*Work instruction:*
Every line below between the one holding "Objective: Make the" and the one holding "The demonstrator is", inclusive, should be copied exactly, and no other line.

*Recorded data:*
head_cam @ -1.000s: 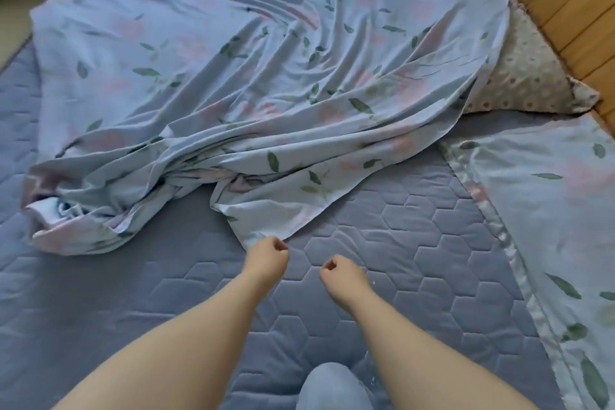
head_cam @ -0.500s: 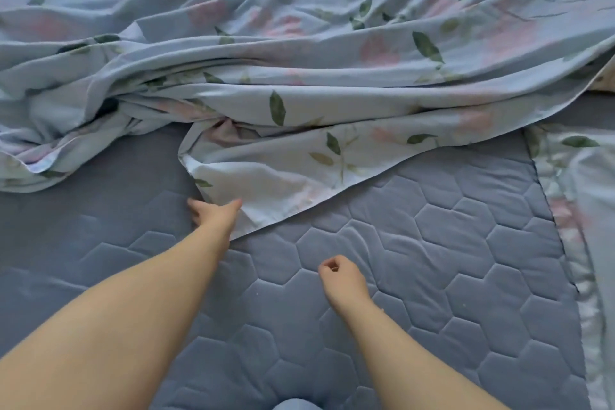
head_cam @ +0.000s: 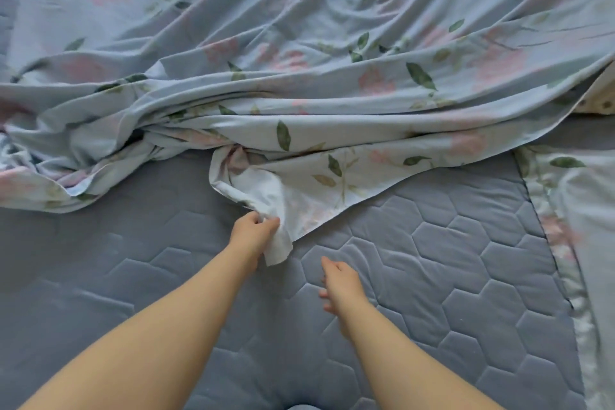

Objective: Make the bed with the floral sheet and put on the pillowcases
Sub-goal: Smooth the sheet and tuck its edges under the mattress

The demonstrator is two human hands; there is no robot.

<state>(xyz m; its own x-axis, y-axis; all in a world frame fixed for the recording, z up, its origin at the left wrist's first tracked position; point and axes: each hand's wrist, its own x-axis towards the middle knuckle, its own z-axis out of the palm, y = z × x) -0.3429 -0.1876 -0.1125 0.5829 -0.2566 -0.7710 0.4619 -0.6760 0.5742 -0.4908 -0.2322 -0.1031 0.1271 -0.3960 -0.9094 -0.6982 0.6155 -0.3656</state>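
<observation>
Our left hand (head_cam: 254,232) pinches a corner of the floral sheet (head_cam: 299,83) above the quilted mattress (head_cam: 432,276); our right hand (head_cam: 341,283) hovers beside it, fingers relaxed.

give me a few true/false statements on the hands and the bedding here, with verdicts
1. The left hand grips a corner of the floral sheet. True.
2. The right hand grips the sheet too. False: it is open and holds nothing.
3. The floral sheet lies smooth and flat. False: it is bunched in folds.
4. The quilted mattress pad shows hexagon stitching. True.
</observation>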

*Response area:*
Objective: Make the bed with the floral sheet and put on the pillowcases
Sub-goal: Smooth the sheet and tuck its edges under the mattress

The demonstrator is two human hands; there is no robot.

The output is finished, and nothing else is needed.